Many people confuse wanting a man to provide with being a gold digger. In 2017 can we stop with that assumption? Stop making women feel bad for wanting a man to provide. It is literally expected for the man to protect and provide. That is the role they play. Relationships and households are about give and take, as well as balancing one another out. The man provides, and as a woman, whatever your man lacks, you come through with. Nowadays, you’ll come across a man who can barely afford to make it on his own. Of course he’s going to complain about paying for everything. I mean, why wouldn’t he?  Truth be told, men will flaunt like they have it, but when it’s time to pay, EVERYTHING is up for debate. That includes, but is not limited to rent, food, dates,etc. Trust me when I say this, if a man truly has it, he will take on the role as the provider with NO problems.

While reading comments under these posts I’ve come across some good counter arguments on why splitting the rent is considered in some relationships:

  1. “We’re not married” — So why do you live together in the first place? The problem here is that everyone is so quick to lay up under someone and shack up, couldn’t be me. Honestly, truly.
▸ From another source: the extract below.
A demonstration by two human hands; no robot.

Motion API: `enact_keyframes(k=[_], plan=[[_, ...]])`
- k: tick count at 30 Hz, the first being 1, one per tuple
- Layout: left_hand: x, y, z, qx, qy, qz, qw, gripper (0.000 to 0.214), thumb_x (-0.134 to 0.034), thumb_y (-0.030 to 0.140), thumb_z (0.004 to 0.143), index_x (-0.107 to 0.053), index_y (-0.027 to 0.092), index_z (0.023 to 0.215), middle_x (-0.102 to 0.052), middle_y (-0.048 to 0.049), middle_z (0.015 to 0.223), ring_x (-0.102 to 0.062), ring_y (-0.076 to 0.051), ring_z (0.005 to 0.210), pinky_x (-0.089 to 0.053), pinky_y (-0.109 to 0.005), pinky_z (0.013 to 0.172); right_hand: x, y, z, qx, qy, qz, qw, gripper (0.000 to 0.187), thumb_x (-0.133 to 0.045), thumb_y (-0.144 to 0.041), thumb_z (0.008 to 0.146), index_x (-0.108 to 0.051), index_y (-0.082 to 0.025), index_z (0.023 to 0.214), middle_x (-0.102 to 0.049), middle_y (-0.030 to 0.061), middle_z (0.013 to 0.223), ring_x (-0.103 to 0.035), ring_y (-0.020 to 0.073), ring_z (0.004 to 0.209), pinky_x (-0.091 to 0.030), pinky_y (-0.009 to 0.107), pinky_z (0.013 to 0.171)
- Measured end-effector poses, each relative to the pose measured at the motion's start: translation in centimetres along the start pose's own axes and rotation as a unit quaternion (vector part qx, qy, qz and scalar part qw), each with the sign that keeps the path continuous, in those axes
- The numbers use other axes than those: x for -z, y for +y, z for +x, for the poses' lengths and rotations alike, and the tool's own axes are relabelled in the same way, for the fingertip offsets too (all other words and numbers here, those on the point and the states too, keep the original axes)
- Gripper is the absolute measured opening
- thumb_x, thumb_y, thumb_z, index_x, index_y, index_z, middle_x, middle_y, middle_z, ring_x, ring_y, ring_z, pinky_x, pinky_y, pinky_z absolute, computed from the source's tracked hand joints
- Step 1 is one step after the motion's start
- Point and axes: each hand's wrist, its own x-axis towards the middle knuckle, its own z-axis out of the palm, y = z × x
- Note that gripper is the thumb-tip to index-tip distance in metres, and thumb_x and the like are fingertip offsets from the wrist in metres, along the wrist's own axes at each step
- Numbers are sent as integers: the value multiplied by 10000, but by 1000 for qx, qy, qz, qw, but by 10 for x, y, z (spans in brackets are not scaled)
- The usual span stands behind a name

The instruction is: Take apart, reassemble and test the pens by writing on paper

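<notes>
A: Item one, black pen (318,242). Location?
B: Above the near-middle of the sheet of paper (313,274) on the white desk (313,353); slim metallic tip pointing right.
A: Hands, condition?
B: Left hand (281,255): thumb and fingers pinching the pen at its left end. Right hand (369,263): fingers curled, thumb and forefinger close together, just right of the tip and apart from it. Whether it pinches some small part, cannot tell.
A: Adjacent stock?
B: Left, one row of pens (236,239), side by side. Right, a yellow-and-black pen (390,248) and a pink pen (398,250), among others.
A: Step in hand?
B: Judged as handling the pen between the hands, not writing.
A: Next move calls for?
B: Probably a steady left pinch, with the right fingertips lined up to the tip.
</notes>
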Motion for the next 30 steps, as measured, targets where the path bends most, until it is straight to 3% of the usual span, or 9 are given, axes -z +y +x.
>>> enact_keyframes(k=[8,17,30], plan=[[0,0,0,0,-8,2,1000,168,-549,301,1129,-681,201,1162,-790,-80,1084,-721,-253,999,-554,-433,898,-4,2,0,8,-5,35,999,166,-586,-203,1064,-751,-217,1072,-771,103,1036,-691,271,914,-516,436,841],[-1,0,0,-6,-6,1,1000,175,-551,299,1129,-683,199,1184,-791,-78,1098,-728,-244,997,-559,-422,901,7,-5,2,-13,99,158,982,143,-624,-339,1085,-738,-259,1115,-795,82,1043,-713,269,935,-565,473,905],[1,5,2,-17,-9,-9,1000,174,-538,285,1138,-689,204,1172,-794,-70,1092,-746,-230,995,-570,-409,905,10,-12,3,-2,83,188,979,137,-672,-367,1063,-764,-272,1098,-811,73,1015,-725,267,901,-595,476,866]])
  2. “Millennials are our poorest generation, sharing the rent may be their only option”–Share the rent with your ROOMMATES, not your lover. I mean if you’re going to pay half the rent anyways, why not pay half the rent and have your OWN space? What sense does it make to split the rent but share the same space? None at all. I thought so.
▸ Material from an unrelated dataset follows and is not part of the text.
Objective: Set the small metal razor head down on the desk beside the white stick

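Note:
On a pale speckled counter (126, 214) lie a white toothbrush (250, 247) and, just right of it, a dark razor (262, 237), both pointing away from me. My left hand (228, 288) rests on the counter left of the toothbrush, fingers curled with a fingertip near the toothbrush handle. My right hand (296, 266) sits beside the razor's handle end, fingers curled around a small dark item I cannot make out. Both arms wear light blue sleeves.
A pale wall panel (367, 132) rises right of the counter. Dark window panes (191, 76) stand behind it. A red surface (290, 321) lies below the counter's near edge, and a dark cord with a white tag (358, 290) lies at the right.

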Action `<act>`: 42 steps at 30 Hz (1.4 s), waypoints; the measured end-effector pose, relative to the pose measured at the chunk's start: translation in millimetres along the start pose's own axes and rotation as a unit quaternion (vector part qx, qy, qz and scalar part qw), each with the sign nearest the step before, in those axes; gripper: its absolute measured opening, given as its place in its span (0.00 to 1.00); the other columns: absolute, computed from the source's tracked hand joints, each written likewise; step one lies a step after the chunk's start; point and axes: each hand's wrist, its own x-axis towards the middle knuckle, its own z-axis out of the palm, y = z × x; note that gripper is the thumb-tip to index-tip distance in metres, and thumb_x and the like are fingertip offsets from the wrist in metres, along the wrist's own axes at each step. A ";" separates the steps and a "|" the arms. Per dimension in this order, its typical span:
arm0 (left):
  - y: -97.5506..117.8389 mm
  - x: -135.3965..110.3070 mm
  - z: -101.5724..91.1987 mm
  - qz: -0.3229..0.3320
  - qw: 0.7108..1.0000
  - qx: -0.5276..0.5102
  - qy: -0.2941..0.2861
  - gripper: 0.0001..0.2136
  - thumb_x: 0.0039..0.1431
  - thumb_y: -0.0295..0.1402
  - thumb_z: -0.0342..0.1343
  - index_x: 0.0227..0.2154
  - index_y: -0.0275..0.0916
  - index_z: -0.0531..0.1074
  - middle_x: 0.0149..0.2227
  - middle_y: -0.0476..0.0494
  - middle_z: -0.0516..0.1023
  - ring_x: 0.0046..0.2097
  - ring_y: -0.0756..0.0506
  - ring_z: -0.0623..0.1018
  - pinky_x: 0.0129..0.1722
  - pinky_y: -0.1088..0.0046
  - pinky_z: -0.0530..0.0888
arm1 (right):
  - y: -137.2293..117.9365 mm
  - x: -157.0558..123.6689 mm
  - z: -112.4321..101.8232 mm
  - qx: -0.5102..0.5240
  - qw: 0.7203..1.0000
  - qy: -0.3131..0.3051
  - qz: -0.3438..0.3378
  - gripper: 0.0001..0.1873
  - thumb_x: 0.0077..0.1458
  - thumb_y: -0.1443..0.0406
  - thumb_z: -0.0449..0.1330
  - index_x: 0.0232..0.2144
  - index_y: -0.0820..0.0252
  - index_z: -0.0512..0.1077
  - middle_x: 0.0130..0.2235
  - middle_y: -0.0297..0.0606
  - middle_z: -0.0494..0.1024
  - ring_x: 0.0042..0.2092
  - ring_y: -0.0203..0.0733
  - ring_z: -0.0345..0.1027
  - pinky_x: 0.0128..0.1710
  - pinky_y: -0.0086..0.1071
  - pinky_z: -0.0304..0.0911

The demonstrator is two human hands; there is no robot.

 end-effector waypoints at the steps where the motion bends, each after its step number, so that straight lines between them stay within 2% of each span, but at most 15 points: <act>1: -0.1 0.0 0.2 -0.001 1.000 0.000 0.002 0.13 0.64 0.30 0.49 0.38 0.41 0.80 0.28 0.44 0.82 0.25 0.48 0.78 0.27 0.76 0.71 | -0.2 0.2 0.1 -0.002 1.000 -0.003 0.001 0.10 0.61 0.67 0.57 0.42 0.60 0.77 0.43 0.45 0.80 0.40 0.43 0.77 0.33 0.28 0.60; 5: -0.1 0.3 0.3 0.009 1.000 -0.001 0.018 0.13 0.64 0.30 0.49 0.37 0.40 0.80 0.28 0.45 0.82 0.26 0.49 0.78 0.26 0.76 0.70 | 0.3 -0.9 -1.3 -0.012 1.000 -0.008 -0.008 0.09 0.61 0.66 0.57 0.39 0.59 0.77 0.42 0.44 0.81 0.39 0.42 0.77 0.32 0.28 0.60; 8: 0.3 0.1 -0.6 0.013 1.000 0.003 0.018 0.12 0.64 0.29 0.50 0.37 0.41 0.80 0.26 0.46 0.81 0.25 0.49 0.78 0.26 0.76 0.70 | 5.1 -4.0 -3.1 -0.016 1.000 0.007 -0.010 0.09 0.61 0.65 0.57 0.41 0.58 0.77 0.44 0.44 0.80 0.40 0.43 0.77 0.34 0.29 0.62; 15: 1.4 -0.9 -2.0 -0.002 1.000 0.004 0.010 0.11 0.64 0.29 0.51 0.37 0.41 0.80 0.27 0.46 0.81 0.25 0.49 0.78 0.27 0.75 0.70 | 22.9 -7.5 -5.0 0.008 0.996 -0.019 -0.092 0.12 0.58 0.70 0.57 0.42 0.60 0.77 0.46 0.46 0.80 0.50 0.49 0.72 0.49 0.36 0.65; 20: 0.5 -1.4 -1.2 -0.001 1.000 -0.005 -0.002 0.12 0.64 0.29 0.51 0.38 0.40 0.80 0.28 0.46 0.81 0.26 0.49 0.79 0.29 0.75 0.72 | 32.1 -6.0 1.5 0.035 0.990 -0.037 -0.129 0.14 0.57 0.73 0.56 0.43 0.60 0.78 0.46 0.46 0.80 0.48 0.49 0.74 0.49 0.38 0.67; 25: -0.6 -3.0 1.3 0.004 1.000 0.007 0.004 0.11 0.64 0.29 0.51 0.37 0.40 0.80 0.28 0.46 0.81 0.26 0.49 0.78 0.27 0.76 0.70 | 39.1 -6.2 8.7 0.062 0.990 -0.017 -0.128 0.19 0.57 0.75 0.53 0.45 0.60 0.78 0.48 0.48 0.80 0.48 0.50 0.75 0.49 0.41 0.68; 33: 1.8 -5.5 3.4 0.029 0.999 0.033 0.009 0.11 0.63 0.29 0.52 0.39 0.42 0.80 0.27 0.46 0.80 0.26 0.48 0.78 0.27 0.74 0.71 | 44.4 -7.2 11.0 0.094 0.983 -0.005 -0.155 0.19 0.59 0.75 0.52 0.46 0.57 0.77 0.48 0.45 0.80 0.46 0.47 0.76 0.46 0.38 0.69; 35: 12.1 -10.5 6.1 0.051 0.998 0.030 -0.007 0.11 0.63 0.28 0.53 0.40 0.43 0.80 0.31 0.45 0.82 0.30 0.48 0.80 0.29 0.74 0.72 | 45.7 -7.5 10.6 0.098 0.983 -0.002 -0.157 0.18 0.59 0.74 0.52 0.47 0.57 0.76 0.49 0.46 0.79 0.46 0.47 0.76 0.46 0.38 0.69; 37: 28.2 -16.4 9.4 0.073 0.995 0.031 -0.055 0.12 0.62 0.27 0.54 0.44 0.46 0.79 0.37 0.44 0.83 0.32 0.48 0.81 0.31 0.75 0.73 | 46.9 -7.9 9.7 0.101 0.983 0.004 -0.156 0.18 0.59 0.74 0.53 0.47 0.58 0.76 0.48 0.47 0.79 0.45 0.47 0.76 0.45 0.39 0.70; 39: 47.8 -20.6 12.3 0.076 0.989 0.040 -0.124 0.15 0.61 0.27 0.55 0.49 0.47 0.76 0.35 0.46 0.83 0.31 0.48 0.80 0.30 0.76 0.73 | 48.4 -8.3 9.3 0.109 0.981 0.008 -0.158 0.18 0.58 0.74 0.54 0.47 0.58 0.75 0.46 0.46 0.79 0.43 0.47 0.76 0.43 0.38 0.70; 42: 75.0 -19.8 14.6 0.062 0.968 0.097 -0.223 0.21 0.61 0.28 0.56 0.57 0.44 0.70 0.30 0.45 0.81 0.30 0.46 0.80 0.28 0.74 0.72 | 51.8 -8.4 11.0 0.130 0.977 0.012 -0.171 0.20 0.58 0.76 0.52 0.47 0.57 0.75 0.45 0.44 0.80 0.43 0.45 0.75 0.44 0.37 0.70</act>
  3. “What about same-sex couples? The provider role isn’t designated to someone based on their genitalia”– Ehh, you have a point there. Bills have no gender. Deciding who will pay the bills is something you must discuss with your significant other. I still stand by that rent shouldn’t be split.

 

Moral of the story is, don’t bite off more than you can chew. If you’re going to play house, be ready to take on the responsibilities of playing house. The only time I condone to splitting bills with your significant other is if you guys are in a roommate situation, meaning you’re living with other people as well. And in THAT case, everyone in the house should pay equal. And even in that case, you still shouldn’t be playing house if you need other roommates. If paying all the bills is something you cannot afford, shacking up should be the least of your concerns. Stop making excuses for not having it. Get focused and turn your hustle up.